Nextremity Touts Success With New Strategy
Warsaw-based Nextremity Solutions, Inc. says 2018 was a critical year of validation. The orthopedic company changed its business model in 2016—moving away from its roots as a traditional startup and becoming a strategic commercialization organization. Nextremity leaders say the shift was a success; the company recently ranked 331st on Deloitte’s Technology Fast 500 with a 246 percent revenue growth rate.
While taking leaps forward, Nextremity executives say the company’s strategy still centers on its visionaries: orthopedic surgeons. Dr. Lon Weiner and Dr. Stuart Katchis—both in New York City—co-founded the startup in 2007 by identifying unmet needs in the operating room. Nextremity Chief Technology Officer Ryan Schlotterback says the team took the surgeons’ East Coast ideas and brought them to the fertile soil of the Orthopedic Capital of the World in 2013.
“There’s huge value [being in Warsaw],” says Schlotterback. “Since 2016, our strategy is to develop products and deliver those to the large strategic OEMs. And here in Warsaw, there are some of the biggest; it works really well to be local and close to them.”
Nextremity specializes in foot and ankle implants, which are among the fastest-growing areas in orthopedics. When the young company shifted its business model in 2016, Schlotterback says it desired something different than a traditional product development or fee-for-service company.
“So we landed somewhere in the middle,” says Schlotterback. “Today, we’re a strategic commercialization organization where we develop products and take them to the market, with all of the traditional marketing collaterals and sales tools. We prove those products out, then we turn those over to one of the large strategic companies to take it more fully into the market and around the globe.”

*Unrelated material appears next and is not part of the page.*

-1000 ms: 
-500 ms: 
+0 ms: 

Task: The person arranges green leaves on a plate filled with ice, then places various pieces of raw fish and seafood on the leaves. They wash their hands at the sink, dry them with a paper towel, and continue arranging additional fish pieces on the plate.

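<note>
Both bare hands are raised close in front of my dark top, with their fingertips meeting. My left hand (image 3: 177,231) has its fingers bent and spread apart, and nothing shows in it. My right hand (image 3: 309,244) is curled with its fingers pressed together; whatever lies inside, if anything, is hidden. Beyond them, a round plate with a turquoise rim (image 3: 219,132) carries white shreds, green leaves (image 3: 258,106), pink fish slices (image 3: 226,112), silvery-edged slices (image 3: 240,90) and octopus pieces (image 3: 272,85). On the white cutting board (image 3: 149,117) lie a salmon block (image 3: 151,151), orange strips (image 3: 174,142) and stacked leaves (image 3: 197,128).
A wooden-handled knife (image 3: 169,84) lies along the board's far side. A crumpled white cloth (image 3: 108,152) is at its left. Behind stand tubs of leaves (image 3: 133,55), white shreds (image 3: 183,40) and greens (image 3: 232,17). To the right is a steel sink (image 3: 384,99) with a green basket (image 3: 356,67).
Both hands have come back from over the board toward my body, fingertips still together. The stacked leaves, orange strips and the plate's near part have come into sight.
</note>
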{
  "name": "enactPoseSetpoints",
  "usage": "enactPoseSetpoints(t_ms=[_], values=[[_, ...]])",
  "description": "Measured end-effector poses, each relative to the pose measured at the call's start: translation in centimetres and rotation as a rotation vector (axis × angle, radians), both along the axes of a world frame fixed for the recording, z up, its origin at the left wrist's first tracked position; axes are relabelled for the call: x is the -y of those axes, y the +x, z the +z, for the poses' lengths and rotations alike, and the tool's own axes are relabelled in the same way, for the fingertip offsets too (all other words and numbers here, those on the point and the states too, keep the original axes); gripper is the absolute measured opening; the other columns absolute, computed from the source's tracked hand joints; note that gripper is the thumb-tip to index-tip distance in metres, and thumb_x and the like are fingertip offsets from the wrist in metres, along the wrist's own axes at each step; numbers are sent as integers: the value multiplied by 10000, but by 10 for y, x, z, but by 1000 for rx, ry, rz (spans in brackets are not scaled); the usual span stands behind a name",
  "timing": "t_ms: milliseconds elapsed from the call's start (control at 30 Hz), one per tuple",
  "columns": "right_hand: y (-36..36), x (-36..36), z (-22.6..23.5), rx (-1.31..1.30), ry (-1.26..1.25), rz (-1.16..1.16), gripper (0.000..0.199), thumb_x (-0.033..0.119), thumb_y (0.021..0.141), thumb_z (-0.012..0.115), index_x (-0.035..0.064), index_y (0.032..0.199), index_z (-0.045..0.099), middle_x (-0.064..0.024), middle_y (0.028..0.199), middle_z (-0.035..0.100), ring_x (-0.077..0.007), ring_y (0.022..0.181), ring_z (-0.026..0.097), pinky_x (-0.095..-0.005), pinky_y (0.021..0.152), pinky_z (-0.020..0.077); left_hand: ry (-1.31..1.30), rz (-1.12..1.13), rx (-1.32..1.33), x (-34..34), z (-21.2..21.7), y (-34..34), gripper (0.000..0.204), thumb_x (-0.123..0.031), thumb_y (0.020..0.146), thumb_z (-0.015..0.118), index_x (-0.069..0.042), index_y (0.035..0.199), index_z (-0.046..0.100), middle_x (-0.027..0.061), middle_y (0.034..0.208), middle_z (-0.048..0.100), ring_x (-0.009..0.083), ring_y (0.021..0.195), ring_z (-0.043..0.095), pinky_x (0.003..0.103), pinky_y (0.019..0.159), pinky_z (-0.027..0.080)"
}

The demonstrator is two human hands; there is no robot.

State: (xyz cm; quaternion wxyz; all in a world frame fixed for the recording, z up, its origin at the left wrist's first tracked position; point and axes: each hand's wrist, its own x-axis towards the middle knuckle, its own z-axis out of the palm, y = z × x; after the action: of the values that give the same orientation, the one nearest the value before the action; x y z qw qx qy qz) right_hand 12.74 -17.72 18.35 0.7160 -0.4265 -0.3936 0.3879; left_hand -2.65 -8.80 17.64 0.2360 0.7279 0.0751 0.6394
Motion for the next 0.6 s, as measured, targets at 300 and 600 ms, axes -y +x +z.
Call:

Nextremity leaders say the shift—and the successful partnerships that have come along with it—opened the door to the exponential growth that landed the company on Deloitte’s Technology Fast 500. Product launches in 2018, such as the InCore Lapidus System, an orthopedic device for the foot, also contributed to sales momentum.
“[Our products] are very different than what’s on the market. We’re focused on developing products that allow the surgeon to have reproduceable outcomes and really stable constructs,” says Schlotterback. “All of our products—whether it’s for hammertoe or bunions—approach those [conditions] from a different angle that’s unlike what else is on the market.”
Nextremity says its i3 Strategic Solutions team executes a process flow called micro-commercialization, which is “the heart of what we’re doing.” Schlotterback says the “more wholistic approach” centers on surgeons, streamlining product development to ensure their ideas are commercialized and, ultimately, help patients.
Nextremity has commercialized seven products; the eighth has earned regulatory clearance and will be launching soon. The company, now with 18 employees, says it has a very strong pipeline and expects to commercialize two or more products this year.
With innovations conceived by surgeons and ultimately used by them, Schlotterback says Nextremity has settled into its sweet spot—filling the gap in the middle.
“Nextremity is best suited to keep delivering value to our shareholders by continuing to develop products and solutions to the market and, ultimately, to our strategic partners,” says Schlotterback. “If we do that, the rest will take care of itself.”